- _Exercise aim_
Pick the lines holding the string "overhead" out of the records and copy them.

- _Data shown_
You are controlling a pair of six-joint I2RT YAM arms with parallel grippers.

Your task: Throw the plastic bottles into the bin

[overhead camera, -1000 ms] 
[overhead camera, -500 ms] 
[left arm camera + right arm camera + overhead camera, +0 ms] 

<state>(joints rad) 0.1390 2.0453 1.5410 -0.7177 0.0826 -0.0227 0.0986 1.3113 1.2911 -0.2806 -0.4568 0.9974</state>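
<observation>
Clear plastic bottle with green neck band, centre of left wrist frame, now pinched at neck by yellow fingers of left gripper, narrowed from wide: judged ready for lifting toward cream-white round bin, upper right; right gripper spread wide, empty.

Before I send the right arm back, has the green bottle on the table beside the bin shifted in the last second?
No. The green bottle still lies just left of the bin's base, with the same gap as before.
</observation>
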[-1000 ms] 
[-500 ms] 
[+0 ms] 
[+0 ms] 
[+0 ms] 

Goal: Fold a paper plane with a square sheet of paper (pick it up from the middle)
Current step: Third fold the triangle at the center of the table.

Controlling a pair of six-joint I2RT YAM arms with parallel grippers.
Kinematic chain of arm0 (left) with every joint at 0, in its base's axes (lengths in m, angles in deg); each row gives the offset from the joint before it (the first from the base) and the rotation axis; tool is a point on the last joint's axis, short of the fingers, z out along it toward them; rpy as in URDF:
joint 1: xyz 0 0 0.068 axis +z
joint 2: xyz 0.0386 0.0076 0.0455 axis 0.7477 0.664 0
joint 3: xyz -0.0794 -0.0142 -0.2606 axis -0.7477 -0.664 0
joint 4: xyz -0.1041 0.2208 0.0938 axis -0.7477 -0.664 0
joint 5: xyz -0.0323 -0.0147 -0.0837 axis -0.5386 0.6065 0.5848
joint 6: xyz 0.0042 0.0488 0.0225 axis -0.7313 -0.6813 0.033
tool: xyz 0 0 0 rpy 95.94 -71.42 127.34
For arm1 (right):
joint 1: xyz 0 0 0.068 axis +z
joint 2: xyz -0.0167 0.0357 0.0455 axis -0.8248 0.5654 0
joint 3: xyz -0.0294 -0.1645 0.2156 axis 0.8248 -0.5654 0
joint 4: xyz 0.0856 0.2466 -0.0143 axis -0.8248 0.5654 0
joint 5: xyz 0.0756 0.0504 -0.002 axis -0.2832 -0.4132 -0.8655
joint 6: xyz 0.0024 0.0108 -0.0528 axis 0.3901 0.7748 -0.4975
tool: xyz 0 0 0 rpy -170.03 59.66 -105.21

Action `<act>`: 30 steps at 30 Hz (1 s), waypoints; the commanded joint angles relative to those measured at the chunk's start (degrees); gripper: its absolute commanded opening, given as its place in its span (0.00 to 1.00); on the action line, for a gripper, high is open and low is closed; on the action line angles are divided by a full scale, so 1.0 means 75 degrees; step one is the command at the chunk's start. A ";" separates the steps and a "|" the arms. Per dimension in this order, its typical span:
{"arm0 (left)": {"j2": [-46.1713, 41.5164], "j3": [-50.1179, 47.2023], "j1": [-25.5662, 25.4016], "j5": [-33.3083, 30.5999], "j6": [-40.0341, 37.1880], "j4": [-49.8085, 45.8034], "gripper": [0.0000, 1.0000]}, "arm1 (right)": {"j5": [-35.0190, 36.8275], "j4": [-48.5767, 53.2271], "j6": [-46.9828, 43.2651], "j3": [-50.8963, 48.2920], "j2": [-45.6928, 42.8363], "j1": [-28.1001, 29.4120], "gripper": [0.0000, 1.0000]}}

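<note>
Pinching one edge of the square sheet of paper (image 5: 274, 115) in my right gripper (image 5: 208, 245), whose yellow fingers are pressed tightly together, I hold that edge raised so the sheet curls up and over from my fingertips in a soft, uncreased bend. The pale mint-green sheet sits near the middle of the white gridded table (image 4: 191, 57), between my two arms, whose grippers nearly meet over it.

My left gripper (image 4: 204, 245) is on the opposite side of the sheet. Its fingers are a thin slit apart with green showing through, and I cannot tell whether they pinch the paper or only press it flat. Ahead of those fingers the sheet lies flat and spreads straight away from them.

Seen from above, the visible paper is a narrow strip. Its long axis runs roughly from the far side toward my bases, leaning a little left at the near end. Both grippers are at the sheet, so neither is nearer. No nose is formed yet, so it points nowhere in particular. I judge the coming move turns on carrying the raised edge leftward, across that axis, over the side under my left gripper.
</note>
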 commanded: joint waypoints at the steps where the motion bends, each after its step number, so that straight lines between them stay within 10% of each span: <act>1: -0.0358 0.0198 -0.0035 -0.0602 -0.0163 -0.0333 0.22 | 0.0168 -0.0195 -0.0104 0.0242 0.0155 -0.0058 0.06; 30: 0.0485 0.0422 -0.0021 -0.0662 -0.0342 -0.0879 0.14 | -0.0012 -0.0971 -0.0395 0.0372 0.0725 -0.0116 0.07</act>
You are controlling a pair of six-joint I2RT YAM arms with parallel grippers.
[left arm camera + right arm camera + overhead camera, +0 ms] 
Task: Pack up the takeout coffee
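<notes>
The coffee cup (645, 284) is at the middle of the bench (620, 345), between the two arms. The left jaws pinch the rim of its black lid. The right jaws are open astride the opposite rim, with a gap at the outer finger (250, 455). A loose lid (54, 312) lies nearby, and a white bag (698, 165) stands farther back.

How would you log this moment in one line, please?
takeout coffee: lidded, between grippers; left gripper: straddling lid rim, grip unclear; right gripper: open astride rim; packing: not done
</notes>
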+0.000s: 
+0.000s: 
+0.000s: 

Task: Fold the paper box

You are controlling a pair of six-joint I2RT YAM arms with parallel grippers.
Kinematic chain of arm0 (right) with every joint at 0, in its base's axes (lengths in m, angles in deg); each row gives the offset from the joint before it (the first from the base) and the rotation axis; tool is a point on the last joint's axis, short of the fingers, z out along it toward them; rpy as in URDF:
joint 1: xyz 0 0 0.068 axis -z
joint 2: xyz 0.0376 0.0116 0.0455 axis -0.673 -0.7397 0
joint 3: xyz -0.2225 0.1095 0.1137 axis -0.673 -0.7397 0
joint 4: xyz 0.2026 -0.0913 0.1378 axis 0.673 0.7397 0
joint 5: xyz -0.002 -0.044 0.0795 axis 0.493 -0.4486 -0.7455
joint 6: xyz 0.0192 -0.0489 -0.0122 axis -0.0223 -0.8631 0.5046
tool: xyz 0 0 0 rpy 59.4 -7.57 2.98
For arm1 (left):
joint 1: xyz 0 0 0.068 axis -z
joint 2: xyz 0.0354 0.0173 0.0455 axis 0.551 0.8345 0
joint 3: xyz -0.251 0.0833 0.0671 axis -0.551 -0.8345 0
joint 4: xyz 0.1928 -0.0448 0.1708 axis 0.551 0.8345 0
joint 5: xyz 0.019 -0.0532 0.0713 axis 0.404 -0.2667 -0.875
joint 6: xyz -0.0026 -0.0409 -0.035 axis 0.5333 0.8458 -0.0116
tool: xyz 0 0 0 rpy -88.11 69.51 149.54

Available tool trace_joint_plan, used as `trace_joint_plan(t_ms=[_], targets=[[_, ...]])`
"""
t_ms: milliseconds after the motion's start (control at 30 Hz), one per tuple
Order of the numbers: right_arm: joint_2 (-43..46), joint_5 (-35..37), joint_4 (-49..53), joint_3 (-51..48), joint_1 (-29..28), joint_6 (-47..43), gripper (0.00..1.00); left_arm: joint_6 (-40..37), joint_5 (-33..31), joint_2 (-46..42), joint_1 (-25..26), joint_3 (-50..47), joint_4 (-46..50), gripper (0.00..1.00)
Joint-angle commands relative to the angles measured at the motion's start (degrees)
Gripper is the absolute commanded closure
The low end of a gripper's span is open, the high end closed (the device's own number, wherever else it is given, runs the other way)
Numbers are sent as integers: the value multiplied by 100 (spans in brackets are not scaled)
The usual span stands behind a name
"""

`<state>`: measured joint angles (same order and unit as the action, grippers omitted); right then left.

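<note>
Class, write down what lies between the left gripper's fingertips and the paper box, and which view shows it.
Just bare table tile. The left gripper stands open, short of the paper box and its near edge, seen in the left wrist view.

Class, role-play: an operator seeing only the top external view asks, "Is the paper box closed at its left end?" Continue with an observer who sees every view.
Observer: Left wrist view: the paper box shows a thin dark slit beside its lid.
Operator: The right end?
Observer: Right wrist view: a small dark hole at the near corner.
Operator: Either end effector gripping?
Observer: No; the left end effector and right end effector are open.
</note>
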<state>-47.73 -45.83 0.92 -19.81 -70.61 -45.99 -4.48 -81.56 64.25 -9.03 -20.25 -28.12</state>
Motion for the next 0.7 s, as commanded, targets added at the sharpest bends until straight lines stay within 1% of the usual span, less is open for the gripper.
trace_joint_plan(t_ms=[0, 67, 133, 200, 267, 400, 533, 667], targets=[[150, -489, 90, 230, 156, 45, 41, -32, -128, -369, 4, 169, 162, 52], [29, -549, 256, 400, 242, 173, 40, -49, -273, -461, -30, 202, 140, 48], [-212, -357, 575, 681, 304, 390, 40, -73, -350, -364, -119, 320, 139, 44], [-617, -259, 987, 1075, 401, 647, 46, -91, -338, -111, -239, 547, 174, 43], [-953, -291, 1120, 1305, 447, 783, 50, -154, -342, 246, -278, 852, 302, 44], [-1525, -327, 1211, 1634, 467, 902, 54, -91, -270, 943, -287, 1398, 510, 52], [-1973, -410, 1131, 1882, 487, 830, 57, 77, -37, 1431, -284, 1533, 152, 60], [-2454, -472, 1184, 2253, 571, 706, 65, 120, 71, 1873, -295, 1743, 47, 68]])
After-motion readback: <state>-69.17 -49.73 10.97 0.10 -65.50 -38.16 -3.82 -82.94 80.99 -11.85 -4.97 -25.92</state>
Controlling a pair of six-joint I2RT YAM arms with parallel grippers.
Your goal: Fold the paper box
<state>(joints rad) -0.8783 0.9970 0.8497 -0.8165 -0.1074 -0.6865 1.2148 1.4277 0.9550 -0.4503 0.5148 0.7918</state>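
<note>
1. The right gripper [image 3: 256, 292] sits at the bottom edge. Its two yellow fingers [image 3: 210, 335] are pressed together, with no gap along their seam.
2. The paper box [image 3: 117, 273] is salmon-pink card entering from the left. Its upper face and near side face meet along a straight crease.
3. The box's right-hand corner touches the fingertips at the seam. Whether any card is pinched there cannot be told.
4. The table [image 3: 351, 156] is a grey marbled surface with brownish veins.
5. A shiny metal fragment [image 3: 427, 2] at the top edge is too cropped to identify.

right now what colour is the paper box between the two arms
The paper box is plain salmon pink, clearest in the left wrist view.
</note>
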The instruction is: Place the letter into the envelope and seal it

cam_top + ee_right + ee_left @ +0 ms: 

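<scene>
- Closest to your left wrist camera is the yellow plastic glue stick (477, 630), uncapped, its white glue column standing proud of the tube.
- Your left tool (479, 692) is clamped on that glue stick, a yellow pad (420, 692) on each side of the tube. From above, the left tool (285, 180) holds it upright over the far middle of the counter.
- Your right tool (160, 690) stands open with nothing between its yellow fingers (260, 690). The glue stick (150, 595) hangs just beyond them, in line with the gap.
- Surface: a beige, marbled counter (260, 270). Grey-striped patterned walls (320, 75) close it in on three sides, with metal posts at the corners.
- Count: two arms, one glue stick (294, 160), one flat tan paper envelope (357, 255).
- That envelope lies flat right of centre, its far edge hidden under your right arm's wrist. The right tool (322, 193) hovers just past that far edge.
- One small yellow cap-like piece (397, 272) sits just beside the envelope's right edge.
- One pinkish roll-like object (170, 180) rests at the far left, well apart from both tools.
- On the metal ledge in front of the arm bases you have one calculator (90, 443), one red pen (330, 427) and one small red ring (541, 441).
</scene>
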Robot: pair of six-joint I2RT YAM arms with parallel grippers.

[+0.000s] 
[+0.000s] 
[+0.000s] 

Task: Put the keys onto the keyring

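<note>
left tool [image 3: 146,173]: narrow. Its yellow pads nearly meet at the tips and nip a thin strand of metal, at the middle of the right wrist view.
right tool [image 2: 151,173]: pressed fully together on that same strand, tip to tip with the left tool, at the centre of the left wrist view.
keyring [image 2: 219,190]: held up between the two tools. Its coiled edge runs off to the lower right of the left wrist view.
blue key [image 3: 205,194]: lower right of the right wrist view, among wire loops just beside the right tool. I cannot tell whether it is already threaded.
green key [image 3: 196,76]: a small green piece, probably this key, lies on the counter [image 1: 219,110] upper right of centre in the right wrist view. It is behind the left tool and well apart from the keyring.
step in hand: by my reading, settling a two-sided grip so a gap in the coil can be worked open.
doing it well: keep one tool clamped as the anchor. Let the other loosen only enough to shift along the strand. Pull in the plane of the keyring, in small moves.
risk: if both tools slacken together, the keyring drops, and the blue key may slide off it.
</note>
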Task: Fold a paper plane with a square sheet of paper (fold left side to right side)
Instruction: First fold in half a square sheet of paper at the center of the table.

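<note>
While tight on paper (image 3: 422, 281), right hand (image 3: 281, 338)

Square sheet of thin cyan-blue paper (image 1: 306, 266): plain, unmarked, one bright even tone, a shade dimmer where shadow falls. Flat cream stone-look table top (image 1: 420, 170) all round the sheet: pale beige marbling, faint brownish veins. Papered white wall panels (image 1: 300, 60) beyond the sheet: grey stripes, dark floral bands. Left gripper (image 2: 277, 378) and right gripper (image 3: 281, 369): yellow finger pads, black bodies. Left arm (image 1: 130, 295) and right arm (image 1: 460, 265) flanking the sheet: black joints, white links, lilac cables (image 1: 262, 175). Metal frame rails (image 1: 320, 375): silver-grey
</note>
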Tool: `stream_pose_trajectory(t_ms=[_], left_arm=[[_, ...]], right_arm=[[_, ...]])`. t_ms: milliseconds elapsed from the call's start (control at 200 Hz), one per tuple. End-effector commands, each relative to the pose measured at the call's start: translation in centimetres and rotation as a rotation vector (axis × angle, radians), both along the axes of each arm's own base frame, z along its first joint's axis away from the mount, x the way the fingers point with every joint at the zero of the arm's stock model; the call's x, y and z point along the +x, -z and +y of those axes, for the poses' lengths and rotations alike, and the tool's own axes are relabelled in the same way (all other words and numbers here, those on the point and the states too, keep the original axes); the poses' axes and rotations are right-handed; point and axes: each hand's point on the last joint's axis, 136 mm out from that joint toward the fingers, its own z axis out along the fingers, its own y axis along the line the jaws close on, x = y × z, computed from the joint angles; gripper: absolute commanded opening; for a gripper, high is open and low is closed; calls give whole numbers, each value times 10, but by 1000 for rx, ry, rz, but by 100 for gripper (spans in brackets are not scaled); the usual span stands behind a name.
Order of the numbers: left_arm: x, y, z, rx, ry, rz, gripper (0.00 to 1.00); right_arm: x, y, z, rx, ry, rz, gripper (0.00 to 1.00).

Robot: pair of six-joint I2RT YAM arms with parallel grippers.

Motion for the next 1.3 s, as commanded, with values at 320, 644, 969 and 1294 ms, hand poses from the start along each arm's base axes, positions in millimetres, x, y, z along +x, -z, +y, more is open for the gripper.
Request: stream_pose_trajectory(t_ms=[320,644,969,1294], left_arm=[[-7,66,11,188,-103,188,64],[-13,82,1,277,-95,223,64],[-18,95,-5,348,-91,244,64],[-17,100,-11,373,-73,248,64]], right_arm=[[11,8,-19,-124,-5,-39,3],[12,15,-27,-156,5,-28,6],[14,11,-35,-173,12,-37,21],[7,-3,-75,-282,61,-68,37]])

- _Answer_
[overhead camera, -1000 ms] 
[overhead camera, -500 ms] 
[left arm camera + right arm camera + overhead camera, +0 ms] 
[left arm camera + right arm camera + overhead camera, +0 ms] 

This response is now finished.